Au sein de l’Union économique et monétaire ouest-africaine (UEMOA), seul le Bénin devance le Togo, avec un passeport classé 74ᵉ au niveau mondial et offrant un accès à 68 pays sans visa. Le Burkina Faso complète le podium, occupant la 82ᵉ place mondiale avec 60 destinations accessibles.
Cette progression témoigne de la montée en puissance du Togo sur la scène internationale, grâce à son engagement diplomatique en faveur de la paix, du multilatéralisme équitable et du panafricanisme.
Le classement Henley & Partners repose sur le nombre de pays accessibles sans visa ou avec un visa à l’arrivée. Il s’appuie sur les données de l’International Air Transport Association (IATA), qui regroupe plus de 250 compagnies aériennes à travers le monde.
Sur le continent, les Seychelles conservent leur titre de passeport le plus puissant, occupant la 25ᵉ place mondiale avec 156 destinations accessibles.

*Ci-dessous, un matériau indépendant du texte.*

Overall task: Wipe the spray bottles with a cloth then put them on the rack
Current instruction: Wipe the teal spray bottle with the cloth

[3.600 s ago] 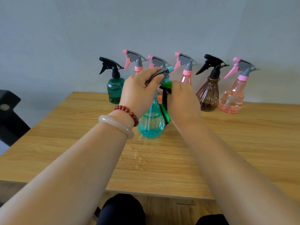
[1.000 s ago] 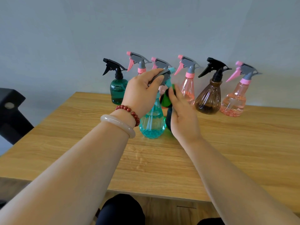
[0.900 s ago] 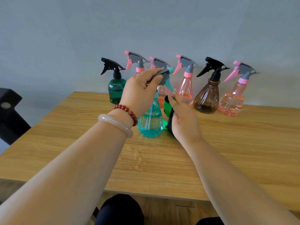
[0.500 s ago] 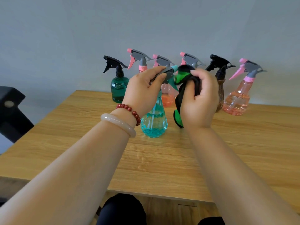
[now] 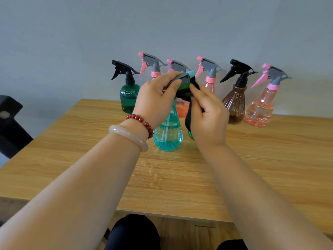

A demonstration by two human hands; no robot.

L’île Maurice suit de près à la 29ᵉ place avec 151 destinations, tandis que l’Afrique du Sud se classe 48ᵉ, offrant 106 accès sans visa.

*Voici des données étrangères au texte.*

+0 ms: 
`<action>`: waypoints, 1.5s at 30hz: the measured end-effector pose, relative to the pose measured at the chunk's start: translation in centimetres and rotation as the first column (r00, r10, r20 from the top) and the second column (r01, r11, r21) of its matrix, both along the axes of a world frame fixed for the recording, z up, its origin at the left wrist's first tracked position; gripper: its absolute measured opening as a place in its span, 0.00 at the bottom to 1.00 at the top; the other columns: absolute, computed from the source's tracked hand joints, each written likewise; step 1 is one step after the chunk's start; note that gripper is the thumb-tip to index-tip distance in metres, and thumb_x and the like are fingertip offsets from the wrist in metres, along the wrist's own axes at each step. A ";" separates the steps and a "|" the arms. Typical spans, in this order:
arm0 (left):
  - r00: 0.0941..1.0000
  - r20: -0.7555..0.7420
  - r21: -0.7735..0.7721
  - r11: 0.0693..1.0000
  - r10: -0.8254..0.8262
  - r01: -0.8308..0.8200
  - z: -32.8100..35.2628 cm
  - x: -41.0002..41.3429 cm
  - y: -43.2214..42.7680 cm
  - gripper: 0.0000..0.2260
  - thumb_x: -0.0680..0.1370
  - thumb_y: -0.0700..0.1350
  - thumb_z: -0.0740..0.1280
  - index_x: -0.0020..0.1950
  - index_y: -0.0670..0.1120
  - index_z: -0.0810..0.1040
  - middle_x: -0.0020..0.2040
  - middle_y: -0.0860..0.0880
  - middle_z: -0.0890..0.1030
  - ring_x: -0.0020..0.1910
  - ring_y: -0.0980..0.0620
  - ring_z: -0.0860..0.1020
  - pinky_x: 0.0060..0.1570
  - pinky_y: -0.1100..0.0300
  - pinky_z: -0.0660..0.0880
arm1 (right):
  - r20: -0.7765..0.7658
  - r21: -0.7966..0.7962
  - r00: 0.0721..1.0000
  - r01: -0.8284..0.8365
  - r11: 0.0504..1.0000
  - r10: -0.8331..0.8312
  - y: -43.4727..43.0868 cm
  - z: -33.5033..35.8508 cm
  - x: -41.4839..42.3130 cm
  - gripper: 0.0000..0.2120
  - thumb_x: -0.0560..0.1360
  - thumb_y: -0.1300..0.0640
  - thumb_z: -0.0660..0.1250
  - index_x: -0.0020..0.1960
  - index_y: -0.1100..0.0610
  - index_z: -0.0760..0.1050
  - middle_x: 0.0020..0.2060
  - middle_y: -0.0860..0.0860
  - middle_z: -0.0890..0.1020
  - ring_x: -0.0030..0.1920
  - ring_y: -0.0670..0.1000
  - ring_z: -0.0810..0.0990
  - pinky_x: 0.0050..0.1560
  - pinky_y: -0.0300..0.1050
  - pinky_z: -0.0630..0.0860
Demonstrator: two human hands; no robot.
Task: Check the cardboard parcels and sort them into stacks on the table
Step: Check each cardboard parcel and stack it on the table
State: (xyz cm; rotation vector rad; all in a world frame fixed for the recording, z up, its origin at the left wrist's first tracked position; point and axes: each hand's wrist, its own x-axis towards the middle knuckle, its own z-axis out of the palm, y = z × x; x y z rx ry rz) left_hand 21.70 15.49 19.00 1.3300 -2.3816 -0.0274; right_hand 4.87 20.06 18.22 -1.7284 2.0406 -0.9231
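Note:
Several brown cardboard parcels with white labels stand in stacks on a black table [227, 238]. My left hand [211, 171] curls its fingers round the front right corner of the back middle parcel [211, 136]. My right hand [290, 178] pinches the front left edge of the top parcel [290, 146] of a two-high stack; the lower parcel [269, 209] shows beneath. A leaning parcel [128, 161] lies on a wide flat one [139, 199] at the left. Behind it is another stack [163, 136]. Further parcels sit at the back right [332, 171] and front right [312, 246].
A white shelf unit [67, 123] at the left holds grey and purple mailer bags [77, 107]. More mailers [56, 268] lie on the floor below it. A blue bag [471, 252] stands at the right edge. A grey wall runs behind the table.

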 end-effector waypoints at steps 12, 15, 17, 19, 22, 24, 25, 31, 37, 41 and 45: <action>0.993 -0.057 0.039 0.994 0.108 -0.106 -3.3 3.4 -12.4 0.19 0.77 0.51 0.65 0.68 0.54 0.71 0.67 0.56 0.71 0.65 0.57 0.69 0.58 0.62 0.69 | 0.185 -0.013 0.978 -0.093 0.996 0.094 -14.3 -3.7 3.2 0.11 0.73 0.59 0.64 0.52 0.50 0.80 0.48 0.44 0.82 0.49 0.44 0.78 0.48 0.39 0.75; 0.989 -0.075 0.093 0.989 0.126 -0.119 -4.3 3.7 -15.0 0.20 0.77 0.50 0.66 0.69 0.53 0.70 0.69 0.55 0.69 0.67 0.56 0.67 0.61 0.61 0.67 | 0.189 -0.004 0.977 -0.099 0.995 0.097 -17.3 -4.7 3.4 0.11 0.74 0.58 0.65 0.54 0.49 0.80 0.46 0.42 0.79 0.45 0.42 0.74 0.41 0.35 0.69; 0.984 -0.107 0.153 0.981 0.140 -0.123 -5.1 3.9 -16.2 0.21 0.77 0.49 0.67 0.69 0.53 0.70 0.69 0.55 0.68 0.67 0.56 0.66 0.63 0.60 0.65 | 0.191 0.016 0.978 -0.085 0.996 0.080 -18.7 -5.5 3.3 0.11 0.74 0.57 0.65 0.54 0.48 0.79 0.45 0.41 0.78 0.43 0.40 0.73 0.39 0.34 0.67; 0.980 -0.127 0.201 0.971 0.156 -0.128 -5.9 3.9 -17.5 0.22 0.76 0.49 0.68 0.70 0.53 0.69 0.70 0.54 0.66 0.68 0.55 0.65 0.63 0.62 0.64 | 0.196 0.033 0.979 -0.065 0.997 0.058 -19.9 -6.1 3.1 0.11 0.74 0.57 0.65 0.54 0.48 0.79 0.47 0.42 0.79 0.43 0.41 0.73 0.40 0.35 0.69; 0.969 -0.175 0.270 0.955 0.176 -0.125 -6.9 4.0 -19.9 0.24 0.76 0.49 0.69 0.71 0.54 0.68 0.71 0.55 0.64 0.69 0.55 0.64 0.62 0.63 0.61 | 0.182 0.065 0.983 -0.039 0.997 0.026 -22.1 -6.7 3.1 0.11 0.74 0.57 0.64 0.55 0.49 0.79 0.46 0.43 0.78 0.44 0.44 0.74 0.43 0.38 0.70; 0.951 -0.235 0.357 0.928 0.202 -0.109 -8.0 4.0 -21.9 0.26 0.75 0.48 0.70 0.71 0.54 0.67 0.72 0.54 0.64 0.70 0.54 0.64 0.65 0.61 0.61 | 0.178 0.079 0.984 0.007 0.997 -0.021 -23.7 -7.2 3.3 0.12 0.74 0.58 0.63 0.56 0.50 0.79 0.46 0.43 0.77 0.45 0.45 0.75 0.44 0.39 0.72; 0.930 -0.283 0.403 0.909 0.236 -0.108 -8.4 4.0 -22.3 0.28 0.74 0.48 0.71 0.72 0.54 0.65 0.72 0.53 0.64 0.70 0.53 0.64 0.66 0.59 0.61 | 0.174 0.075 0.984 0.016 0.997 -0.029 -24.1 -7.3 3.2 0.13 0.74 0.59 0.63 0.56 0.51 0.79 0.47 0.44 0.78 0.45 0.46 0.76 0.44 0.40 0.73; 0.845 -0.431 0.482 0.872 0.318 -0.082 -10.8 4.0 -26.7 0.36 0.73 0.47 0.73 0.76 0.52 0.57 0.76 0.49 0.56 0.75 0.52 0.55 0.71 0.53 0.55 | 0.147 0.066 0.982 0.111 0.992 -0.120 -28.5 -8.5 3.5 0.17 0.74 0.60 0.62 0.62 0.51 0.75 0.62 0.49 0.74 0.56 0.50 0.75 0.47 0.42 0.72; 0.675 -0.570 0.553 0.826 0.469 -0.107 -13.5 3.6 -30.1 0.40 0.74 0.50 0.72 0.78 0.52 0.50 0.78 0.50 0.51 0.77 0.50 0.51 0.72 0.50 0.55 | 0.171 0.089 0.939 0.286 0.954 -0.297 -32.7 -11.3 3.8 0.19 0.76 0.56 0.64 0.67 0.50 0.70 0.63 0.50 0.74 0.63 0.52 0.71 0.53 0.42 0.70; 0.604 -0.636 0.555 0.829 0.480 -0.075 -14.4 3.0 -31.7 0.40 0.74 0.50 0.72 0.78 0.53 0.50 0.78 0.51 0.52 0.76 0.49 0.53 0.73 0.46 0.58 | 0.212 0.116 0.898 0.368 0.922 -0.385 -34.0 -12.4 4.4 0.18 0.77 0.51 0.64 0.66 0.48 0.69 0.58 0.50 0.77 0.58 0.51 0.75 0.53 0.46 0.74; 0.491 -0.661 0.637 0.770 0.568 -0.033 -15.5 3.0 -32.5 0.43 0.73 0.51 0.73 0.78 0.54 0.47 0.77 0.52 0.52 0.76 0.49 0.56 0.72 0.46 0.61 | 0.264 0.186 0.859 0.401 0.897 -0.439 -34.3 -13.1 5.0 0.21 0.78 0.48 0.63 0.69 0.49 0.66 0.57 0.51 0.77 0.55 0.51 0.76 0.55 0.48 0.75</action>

À l’échelle mondiale, le passeport de Singapour domine le classement avec 195 destinations accessibles, suivi du Japon (193 destinations) et d’un groupe de pays européens comme la France, l’Allemagne et l’Espagne (192 destinations).
L’amélioration du classement du passeport togolais reflète la croissance économique, la coopération diplomatique accrue et les efforts du pays pour renforcer son ouverture internationale. Cette dynamique permet aux citoyens togolais de voyager plus librement, renforçant ainsi les opportunités économiques, commerciales et touristiques pour le pays.
Avec cette avancée, le Togo consolide son influence en Afrique de l’Ouest, affirmant sa volonté de faciliter la mobilité internationale et de renforcer sa diplomatie économique sur la scène mondiale.